## TASK STATEMENT
Hunt through the lines below for the string "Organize" and copy each one that has it.

Dataset entries
/---
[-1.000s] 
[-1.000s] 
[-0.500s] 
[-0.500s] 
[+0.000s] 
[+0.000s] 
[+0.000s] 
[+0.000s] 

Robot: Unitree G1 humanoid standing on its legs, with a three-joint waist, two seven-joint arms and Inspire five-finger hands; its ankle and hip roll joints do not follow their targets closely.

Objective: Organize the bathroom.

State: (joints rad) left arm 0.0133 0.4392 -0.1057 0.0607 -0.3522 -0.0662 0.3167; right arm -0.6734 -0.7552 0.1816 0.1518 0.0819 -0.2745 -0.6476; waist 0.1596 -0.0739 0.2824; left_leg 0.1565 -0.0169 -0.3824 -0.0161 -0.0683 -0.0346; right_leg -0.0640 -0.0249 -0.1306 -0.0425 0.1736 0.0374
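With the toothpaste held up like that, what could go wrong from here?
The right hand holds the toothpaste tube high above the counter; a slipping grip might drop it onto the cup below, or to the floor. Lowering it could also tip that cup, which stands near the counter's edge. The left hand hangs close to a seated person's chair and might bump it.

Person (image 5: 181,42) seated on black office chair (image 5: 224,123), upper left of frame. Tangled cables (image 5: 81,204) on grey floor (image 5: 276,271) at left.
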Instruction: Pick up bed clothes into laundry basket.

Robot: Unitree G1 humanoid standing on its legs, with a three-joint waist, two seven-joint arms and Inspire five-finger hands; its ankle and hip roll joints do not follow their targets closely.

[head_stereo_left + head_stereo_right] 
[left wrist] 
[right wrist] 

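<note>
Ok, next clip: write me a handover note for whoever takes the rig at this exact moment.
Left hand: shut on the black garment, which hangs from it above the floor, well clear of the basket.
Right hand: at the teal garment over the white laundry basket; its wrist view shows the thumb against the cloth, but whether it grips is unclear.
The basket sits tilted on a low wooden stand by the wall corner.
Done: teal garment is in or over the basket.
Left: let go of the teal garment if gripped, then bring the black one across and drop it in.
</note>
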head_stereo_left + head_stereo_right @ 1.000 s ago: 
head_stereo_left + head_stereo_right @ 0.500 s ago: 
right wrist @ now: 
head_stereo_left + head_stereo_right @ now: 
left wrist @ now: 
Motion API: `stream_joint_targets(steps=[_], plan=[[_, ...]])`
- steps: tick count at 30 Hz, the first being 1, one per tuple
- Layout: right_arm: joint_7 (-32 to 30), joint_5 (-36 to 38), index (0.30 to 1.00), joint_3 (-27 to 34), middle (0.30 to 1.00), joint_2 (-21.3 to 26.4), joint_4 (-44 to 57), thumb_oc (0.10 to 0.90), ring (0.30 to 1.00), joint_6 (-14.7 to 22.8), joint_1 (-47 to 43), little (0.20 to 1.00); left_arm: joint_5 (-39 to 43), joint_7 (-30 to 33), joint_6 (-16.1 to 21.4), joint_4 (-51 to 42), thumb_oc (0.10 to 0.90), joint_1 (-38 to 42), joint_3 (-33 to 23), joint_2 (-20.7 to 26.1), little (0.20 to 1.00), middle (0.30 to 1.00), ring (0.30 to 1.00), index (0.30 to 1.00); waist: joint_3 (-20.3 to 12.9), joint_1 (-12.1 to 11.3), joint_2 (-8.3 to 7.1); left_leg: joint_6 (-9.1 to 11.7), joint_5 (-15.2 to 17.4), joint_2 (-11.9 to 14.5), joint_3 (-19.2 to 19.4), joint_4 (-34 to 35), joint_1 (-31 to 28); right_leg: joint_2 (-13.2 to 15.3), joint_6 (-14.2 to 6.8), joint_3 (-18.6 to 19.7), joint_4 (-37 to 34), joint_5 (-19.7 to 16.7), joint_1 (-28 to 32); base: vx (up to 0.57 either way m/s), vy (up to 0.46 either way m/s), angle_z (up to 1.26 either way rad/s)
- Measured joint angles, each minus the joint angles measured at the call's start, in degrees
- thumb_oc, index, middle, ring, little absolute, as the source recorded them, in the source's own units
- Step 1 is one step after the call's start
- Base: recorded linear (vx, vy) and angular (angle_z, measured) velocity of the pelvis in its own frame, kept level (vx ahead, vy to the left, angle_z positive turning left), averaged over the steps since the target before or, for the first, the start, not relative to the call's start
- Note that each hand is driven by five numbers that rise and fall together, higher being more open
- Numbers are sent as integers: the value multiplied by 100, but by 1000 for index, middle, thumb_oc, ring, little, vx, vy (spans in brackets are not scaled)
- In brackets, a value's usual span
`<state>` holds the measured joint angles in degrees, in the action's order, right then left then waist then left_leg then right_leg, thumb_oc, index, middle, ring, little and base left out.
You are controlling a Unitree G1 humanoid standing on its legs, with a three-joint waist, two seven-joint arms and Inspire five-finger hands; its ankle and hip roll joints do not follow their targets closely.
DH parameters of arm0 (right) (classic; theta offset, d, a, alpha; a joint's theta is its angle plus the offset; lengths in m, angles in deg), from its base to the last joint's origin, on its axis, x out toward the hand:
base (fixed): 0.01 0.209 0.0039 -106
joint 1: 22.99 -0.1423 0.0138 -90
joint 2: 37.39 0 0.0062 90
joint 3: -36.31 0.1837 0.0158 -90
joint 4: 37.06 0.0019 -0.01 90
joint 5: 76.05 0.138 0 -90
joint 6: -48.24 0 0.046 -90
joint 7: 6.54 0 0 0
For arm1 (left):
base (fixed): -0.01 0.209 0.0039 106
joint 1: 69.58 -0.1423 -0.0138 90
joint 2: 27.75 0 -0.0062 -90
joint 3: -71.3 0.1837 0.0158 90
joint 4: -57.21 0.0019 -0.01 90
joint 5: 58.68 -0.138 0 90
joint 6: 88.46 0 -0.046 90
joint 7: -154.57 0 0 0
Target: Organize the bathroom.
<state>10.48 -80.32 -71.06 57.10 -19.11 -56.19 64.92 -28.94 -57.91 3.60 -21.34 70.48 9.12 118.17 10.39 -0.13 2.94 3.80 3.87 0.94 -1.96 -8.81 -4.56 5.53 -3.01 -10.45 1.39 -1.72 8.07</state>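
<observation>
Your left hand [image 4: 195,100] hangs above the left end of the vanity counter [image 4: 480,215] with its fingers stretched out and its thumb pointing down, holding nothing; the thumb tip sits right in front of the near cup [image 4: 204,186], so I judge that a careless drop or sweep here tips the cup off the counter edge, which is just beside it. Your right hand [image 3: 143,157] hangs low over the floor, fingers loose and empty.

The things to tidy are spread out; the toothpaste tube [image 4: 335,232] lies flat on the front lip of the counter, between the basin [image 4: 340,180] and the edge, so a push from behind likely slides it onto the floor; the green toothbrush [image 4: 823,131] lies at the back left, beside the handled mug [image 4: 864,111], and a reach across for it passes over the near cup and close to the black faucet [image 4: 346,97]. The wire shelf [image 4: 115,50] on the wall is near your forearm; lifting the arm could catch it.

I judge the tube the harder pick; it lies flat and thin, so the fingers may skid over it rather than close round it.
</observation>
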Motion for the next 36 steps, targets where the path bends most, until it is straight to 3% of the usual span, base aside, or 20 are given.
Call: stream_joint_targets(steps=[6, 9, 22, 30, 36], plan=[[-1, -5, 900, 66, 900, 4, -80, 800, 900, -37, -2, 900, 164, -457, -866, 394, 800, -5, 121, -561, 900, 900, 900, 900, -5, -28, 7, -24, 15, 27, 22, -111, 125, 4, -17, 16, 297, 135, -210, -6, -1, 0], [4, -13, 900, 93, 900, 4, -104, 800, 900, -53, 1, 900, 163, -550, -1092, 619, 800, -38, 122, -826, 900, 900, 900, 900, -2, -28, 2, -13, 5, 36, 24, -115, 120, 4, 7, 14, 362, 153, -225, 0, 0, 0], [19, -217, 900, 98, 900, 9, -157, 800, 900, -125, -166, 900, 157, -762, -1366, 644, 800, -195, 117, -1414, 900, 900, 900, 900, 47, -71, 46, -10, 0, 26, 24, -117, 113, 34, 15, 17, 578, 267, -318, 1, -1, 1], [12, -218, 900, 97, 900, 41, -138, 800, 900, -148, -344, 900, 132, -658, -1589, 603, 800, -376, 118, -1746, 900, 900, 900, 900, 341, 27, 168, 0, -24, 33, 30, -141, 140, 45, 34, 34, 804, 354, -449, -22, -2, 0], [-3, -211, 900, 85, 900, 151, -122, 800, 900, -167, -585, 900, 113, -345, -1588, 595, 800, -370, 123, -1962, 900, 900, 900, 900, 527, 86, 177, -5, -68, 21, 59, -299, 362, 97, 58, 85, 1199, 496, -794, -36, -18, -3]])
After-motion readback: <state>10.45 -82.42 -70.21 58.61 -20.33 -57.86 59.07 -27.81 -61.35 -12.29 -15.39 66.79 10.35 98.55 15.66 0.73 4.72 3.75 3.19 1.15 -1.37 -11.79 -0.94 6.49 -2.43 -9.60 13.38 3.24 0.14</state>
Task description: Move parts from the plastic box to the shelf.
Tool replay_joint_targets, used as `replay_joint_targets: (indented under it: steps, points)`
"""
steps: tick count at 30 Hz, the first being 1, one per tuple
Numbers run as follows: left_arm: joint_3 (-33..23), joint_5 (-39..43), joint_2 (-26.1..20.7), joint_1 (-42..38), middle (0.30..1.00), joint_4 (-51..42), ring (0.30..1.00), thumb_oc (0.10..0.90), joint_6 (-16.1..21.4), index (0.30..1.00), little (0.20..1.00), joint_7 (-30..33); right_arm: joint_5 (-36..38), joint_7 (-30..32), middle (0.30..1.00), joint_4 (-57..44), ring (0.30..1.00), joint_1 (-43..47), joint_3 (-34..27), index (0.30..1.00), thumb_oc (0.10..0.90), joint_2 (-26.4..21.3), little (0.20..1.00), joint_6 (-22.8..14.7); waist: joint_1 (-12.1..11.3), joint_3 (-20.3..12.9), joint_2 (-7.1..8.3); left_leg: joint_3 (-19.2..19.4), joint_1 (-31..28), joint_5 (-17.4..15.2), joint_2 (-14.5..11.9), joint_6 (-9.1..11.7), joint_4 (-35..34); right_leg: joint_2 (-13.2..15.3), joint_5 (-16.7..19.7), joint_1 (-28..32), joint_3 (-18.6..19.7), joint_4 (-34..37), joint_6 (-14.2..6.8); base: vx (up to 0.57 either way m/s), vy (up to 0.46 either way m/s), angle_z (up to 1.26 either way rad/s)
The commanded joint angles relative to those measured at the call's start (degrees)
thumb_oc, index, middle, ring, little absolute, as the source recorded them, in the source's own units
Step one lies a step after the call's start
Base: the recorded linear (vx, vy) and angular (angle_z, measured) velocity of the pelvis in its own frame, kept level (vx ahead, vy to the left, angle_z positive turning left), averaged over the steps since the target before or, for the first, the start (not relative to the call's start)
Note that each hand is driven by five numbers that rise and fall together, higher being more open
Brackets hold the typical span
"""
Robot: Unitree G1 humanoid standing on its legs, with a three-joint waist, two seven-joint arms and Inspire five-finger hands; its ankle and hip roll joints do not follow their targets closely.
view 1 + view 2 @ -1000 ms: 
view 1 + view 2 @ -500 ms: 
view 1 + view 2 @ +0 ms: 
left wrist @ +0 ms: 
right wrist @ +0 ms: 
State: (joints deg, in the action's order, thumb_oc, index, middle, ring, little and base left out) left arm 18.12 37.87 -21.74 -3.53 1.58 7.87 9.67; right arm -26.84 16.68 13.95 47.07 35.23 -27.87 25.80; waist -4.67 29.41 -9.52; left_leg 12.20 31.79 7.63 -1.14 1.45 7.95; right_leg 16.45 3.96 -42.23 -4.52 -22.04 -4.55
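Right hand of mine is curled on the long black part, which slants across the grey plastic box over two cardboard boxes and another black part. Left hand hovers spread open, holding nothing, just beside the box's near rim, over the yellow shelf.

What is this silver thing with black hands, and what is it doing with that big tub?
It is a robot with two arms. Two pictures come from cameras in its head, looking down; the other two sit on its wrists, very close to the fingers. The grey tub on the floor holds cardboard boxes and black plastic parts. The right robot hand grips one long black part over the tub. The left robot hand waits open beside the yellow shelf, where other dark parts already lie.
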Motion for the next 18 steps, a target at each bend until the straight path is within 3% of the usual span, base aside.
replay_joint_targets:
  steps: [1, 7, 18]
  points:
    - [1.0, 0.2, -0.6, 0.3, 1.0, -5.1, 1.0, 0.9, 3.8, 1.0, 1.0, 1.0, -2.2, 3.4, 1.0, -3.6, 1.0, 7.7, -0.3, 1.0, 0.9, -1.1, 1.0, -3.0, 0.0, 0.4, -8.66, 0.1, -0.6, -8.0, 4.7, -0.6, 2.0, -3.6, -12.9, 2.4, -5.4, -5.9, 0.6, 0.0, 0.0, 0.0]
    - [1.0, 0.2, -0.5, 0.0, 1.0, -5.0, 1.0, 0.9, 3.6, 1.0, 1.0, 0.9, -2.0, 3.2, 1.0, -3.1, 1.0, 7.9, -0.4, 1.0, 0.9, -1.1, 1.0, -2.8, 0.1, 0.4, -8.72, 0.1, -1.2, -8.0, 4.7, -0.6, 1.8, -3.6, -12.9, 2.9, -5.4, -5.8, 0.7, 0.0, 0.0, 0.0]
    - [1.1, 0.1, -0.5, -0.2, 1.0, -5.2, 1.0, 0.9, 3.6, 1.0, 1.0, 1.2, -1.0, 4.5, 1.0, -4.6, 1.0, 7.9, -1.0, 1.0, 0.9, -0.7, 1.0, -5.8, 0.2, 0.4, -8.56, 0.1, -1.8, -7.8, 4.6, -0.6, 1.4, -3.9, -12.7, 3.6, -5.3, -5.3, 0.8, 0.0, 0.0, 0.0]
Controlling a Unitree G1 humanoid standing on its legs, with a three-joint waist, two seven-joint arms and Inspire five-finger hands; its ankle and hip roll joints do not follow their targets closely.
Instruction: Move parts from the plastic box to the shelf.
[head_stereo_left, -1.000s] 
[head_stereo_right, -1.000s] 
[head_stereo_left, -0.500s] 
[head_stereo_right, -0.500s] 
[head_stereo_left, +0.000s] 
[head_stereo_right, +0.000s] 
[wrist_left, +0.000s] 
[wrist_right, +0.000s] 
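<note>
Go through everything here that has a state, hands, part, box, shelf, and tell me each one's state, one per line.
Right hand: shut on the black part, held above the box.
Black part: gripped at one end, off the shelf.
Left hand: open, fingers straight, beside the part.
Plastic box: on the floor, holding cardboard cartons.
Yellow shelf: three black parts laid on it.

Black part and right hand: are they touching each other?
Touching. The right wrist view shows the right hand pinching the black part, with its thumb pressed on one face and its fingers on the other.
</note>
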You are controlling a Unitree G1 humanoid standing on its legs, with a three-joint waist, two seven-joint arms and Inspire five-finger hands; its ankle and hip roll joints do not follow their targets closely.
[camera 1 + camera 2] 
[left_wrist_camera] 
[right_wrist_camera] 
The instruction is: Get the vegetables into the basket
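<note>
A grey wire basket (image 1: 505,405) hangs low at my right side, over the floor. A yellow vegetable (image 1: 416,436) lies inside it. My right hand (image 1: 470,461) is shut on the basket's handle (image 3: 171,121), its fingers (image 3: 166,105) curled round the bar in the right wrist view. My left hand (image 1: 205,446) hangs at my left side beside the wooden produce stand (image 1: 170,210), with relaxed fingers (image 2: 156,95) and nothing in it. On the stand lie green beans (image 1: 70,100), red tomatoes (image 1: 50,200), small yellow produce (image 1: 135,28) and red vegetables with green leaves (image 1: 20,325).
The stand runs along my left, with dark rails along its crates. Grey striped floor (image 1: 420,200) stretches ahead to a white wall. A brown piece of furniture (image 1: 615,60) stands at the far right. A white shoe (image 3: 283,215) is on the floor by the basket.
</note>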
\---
## RESULT
Objective: Organize the bathroom.
Target: Organize the bathroom.

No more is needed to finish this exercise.